** Your instructions **
Repeat the data that follows verbatim. Images are not part of the copy.

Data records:
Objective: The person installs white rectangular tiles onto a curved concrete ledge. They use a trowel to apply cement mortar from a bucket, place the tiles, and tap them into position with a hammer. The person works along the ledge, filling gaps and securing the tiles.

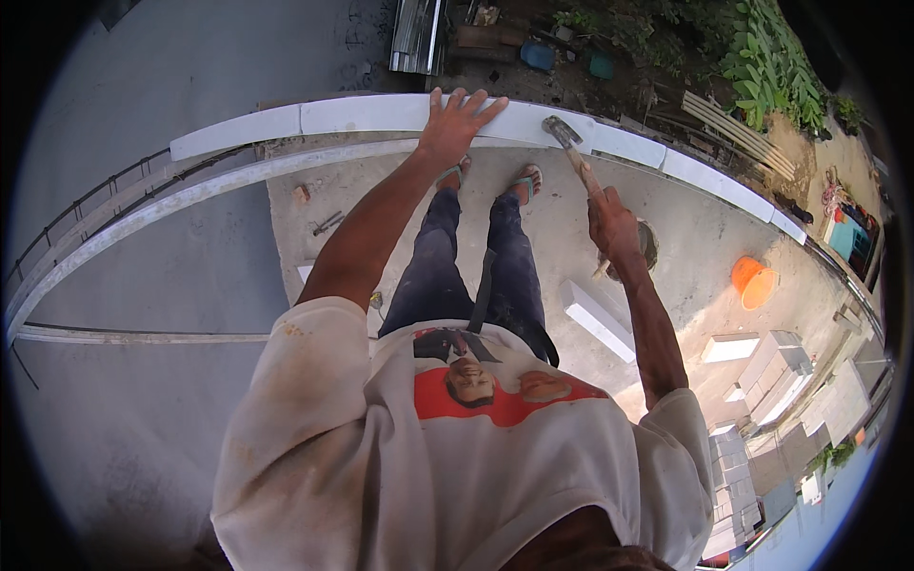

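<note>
A row of white blocks (pixel 367 115) runs from left to right in front of me, laid end to end. My left hand (pixel 459 122) lies on top of one block with its fingers spread. In my right hand (pixel 614 224) is a hammer (pixel 576 159), gripped by its wooden handle. The hammer's metal head is over the near edge of the row, to the right of my left hand; whether it touches the block I cannot tell. Block joints show left of my left hand and right of the hammer.
Behind my right forearm stands a dark bucket (pixel 647 249), partly hidden. A loose white block (pixel 598 319) lies on the floor, with an orange bucket (pixel 753 283) and stacked blocks (pixel 773 366) farther right. A long pale bar (pixel 219 187) runs along the row's near side. Wooden poles (pixel 738 133) lie beyond.
</note>
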The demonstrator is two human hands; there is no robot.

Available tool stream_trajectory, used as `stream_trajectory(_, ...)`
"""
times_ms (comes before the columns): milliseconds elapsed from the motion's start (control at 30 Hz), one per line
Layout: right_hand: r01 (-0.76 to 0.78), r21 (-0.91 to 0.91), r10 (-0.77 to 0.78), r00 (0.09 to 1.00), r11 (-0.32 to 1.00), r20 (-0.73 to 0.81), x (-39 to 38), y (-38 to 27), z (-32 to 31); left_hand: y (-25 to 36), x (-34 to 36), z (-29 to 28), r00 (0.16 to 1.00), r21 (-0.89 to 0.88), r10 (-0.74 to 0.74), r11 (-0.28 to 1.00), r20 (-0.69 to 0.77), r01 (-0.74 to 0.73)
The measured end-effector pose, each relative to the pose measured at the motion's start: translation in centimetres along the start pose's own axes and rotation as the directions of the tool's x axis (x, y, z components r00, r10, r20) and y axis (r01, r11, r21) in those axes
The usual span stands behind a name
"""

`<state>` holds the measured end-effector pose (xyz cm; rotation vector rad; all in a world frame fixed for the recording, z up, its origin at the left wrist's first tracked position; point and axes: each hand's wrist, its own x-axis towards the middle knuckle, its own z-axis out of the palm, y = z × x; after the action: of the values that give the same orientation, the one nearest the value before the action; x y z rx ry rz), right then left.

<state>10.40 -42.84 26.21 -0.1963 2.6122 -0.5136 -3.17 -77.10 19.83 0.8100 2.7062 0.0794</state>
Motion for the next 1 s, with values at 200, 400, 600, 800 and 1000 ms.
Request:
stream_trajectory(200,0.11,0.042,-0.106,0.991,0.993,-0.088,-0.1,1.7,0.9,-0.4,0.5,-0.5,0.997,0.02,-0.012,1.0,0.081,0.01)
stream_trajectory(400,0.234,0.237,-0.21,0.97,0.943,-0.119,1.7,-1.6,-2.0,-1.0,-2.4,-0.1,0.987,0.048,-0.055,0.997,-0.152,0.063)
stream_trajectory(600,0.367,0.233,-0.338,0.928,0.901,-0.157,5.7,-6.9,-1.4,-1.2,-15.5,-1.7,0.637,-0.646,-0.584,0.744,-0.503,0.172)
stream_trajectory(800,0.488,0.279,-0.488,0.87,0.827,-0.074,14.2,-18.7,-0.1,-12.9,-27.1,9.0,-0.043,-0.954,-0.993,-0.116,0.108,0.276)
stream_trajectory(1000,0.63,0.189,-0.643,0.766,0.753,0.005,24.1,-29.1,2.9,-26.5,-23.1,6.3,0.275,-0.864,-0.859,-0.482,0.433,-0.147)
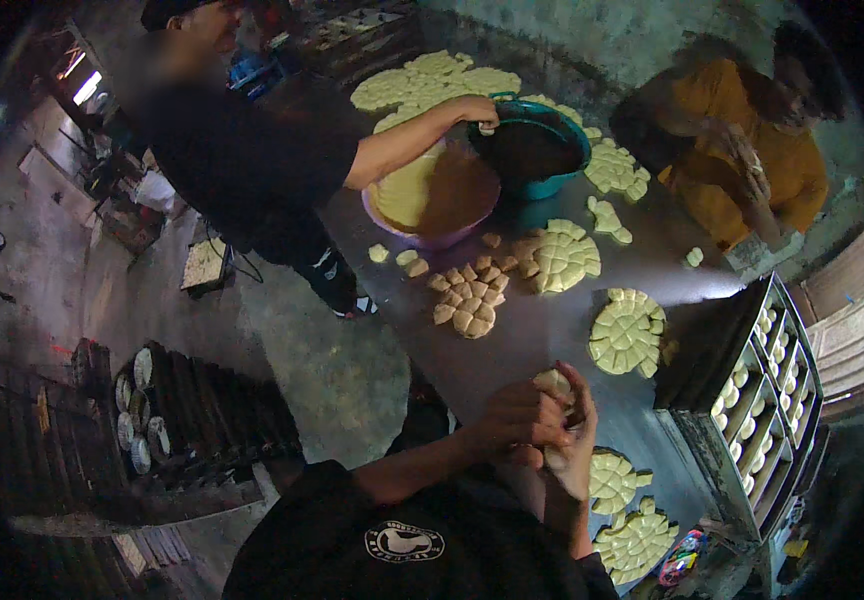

** Written answer **
Objective: The person installs white rectangular tiles onto a curved concrete ledge. They use a trowel to apply cement mortar from a bucket, place the tiles, and tap them into position with a hammer. The person works along the ledge, filling gaps and securing the tiles.


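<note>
A row of white blocks (pixel 367 115) runs from left to right in front of me, laid end to end. My left hand (pixel 459 122) lies on top of one block with its fingers spread. In my right hand (pixel 614 224) is a hammer (pixel 576 159), gripped by its wooden handle. The hammer's metal head is over the near edge of the row, to the right of my left hand; whether it touches the block I cannot tell. Block joints show left of my left hand and right of the hammer.
Behind my right forearm stands a dark bucket (pixel 647 249), partly hidden. A loose white block (pixel 598 319) lies on the floor, with an orange bucket (pixel 753 283) and stacked blocks (pixel 773 366) farther right. A long pale bar (pixel 219 187) runs along the row's near side. Wooden poles (pixel 738 133) lie beyond.
</note>
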The demonstrator is two human hands; there is no robot.

Available tool stream_trajectory, used as `stream_trajectory(_, ...)`
"""
times_ms (comes before the columns): milliseconds elapsed from the motion's start (control at 30 Hz), one per line
Layout: right_hand: r01 (-0.76 to 0.78), r21 (-0.91 to 0.91), r10 (-0.77 to 0.78), r00 (0.09 to 1.00), r11 (-0.32 to 1.00), r20 (-0.73 to 0.81), x (-39 to 38), y (-38 to 27), z (-32 to 31); left_hand: y (-25 to 36), x (-34 to 36), z (-29 to 28), r00 (0.16 to 1.00), r21 (-0.89 to 0.88), r10 (-0.74 to 0.74), r11 (-0.28 to 1.00), r20 (-0.69 to 0.77), r01 (-0.74 to 0.73)
The measured end-effector pose, each relative to the pose measured at the motion's start: translation in centimetres along the start pose's own axes and rotation as the directions of the tool's x axis (x, y, z components r00, r10, r20) and y axis (r01, r11, r21) in those axes
The usual span stands behind a name
"""

`<state>` holds the measured end-effector pose (xyz cm; rotation vector rad; all in a world frame fixed for the recording, z up, its origin at the left wrist's first tracked position; point and axes: each hand's wrist, its own x-axis towards the middle knuckle, its own z-axis out of the palm, y = z × x; after the action: of the values that give the same orientation, the one nearest the value before the action; x y z rx ry rz), right then left.

<state>10.40 -42.84 26.21 -0.1963 2.6122 -0.5136 -3.17 -77.10 19.83 0.8100 2.7062 0.0794</state>
Motion for the next 1 s, with values at 200, 400, 600, 800 and 1000 ms.
Request:
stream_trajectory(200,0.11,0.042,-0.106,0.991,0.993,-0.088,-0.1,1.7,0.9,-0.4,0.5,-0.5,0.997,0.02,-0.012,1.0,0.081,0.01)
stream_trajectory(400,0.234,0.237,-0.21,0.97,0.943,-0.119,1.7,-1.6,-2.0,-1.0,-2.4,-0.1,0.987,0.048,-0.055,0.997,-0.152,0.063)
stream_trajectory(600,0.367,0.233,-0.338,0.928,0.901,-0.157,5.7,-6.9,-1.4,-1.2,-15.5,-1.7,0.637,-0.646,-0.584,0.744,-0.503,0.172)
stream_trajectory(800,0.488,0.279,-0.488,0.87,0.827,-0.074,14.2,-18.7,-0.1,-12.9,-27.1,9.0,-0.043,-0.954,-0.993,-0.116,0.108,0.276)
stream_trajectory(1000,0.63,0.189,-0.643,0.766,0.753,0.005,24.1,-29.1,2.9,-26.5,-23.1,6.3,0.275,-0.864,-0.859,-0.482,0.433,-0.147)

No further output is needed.